Felices fiestas distintas…, aunque la vida sigue igual
Antes de que el pollo fuera una carne troceada, metida en una caja de plástico y envuelta en celofán, mi Navidad comenzaba con un bicho vivo que corría por la cocina a la espera de que algún valiente se atreviera a decapitarlo. Aquel animal, que Carmen —la mujer que cuidó a mi madre cuando era pequeña— alimentaba durante todo el año para traernos puntualmente el 22 de diciembre, era el regalo más temido y esperado. Llegaba a mi casa arropado por el canto monótono y esperanzado de los niños de San Ildefonso, un soniquete que —igual que ahora— se escuchaba detrás de todas las puertas y ventanas del país. Cuenta la leyenda familiar que una vez mi padre ofició de matarife y un cuerpo sin cabeza corrió por la cocina ante el estupor de mis hermanos. No lo puedo asegurar, porque yo, no sé por qué, siempre me he perdido los momentos estelares de los Rañada.

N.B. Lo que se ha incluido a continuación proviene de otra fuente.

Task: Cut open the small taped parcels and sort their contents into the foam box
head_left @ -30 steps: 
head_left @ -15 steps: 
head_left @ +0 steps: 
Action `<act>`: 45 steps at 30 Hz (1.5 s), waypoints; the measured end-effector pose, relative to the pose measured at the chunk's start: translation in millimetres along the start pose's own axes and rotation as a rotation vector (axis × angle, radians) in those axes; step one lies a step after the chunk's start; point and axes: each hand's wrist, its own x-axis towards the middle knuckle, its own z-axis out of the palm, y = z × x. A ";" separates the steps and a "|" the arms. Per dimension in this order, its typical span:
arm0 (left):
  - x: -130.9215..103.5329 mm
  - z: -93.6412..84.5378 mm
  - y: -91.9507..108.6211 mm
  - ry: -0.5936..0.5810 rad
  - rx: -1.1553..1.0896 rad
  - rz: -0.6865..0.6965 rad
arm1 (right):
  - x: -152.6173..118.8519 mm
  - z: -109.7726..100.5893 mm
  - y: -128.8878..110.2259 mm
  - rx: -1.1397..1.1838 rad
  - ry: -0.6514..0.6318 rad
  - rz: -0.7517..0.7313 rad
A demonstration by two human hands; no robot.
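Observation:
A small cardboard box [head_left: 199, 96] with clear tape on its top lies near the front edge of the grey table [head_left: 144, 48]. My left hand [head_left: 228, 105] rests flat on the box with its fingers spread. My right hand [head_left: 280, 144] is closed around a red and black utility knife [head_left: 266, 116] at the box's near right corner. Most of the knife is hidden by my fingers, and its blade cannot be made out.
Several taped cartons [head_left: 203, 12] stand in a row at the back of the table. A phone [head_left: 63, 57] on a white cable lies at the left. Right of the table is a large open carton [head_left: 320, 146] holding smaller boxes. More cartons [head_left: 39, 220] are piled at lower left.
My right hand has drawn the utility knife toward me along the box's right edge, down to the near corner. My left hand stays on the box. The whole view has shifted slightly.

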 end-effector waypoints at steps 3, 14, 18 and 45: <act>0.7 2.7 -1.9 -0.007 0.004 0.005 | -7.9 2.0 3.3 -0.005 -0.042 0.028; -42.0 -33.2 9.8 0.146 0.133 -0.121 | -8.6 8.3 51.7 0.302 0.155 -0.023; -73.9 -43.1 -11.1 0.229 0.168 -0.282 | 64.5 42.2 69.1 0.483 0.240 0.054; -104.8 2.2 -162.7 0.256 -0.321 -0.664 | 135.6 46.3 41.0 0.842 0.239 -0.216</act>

Antes de que una breve entrada en Facebook sirviera para felicitar las fiestas a cientos de amigos y estimados desconocidos, una tarde cualquiera de diciembre nos reuníamos todos alrededor de una mesa llena de christmas de Ferrándiz y, aún con el uniforme puesto, sacábamos del estuche nuestros bolis bic —naranja o cristal— para escribir el obligado: “Cuidadito con el turrón”. Aún recuerdo el sabor amargo de los sellos y el paseo emocionado hasta el buzón —entonces sabíamos dónde estaba el más cercano— con nuestro paquete de buenos deseos en mano.
Antes de que el árbol de Navidad fuera un objeto de plástico que se guarda en una caja de un año para otro, las casas olían a abeto y, a medida que pasaban los días, el suelo se llenaba de púas. Adornarlo era el pistoletazo de salida de las fiestas: las bolas, el espumillón, las luces y la estrella de la cúspide, que siempre quedaba torcida.
Antes de que todas las noticias parecieran una broma pesada, me gustaba levantarme el 28 de diciembre y buscar en el periódico —de papel, por supuesto— la inocentada del año, confieso que hoy en día no sería capaz de distinguirla entre el maremágnum de barbaridades que leo. También, entre petardo y petardo, colgábamos monigotes en la espalda de los amigos para luego canturrear: “¡Inocente, inocente!”.
Antes de que acaben las fiestas, me gustaría despedirme de vosotros y desearos que —arropados por los villancicos, vigilados por el árbol y a salvo de los petardos— disfrutéis de vuestras familias, amigos y estimados desconocidos, porque, al fin y al cabo, aunque muchas cosas han cambiado, hay que reconocer que, en general, la vida sigue igual.